I encountered an unexpected discrepancy while working on a statistics problem using SQLite3. I have a dataset from a CSV file containing seasonal energy efficiency ratios (SEER). My objective was to find the number of occurrences of values greater than or equal to 21.

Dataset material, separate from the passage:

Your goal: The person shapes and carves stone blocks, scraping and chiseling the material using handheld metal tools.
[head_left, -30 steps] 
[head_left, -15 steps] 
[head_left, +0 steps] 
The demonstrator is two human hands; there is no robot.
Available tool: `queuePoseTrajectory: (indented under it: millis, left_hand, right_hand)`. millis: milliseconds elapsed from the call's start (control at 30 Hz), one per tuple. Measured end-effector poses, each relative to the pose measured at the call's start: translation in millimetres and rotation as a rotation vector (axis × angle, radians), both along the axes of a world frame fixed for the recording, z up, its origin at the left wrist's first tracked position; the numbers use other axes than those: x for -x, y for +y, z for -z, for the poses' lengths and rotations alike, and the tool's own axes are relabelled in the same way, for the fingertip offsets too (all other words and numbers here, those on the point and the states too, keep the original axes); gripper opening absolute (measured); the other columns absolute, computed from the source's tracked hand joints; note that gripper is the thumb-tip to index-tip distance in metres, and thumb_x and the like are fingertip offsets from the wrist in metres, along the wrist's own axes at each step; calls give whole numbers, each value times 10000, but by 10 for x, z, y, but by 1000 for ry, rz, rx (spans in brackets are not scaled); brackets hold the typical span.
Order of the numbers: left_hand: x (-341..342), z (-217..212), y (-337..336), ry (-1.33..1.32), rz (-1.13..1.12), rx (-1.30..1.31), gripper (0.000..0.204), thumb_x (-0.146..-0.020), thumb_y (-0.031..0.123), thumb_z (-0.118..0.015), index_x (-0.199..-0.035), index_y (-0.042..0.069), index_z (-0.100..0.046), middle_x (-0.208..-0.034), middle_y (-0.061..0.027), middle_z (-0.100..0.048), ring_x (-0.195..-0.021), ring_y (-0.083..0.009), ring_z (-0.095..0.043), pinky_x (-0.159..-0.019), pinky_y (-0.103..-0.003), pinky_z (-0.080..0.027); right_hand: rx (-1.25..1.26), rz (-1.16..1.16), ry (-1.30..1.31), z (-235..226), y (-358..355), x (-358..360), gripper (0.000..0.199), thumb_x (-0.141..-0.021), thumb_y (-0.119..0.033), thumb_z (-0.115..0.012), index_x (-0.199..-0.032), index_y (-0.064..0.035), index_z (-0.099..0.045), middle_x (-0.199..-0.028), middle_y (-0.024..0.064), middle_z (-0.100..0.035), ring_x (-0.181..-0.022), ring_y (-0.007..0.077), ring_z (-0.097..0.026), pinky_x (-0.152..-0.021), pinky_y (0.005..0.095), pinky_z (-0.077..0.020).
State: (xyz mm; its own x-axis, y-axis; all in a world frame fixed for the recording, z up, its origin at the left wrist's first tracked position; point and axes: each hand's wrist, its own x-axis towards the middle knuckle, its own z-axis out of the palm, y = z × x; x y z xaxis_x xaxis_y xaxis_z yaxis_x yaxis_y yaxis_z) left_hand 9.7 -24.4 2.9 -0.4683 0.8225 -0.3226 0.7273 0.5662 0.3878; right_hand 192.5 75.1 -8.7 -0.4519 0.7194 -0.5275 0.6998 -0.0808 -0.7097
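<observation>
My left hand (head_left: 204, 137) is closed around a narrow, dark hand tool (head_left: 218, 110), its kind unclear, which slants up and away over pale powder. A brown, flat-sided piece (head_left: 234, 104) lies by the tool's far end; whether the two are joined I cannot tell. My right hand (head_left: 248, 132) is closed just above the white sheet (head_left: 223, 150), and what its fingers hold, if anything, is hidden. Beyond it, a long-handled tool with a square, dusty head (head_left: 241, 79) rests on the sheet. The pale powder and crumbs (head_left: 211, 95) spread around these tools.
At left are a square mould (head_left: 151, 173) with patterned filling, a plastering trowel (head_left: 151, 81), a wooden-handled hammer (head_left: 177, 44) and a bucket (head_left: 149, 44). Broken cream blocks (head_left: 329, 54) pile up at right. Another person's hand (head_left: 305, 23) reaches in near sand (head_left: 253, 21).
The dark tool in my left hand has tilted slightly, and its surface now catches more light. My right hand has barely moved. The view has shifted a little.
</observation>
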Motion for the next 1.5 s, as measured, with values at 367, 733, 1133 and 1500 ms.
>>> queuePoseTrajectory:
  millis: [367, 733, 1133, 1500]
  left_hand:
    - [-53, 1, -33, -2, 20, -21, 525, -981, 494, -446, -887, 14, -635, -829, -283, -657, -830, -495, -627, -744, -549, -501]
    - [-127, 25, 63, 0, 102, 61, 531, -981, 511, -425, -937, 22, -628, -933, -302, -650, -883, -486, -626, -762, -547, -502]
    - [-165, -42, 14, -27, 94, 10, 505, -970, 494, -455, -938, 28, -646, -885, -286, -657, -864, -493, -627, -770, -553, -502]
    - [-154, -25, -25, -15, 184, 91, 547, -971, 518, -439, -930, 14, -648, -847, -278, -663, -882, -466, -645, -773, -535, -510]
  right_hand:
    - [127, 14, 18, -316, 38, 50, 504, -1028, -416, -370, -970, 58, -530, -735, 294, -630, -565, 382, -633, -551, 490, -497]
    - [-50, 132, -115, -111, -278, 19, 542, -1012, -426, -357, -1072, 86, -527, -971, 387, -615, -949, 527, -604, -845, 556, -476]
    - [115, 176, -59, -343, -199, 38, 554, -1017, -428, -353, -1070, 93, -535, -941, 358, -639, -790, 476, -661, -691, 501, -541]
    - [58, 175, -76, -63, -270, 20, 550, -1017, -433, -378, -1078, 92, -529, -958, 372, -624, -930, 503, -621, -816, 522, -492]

Here is the data from my .csv file:
SEER |
---|
24 |
40 |
26 |
32 |
13 |
26 |
26 |
28 |
29 |
17 |
25 |
10 |
23 |
22 |
13 |
31 |
31 |
36 |
25 |
27 |
35 |
34 |
17 |
39 |
18 |
21 |
23 |
22 |
26 |
31 |
26 |
25 |
22 |
21 |
34 |
26 |
29 |
24 |
27 |
27 |
24 |
30 |
38 |
31 |
32 |
9 |
26 |
19 |
24 |
29 |
28 |
26 |
19 |
29 |
39 |
26 |
30 |
32 |
28 |
30 |
22 |
25 |
27 |
29 |
24 |
30 |
29 |
20 |
30 |
25 |
26 |
29 |
27 |
25 |
20 |
18 |
15 |
25 |
23 |
27 |
23 |
27 |
24 |
28 |
27 |
40 |
27 |
12 |
30 |
24 |
34 |
33 |
29 |
22 |
40 |
32 |
27 |
35 |
23 |
39 |
I attempted to solve this using SQLite3 with the following queries:
sqlite3 heat_data.db
.mode csv
.import ex02-115heat.csv heat
.schema
SELECT COUNT(*) FROM heat WHERE SEER >= 21;
That last query returned 87. To verify this result was correct (and since I am very inexperienced with SQL), I used Excel’s ‘COUNTIF’ function, expecting it to return 87 as well. Surprisingly, Excel returned 86. Doubting the discrepancy, I manually counted the occurrences and indeed found 86.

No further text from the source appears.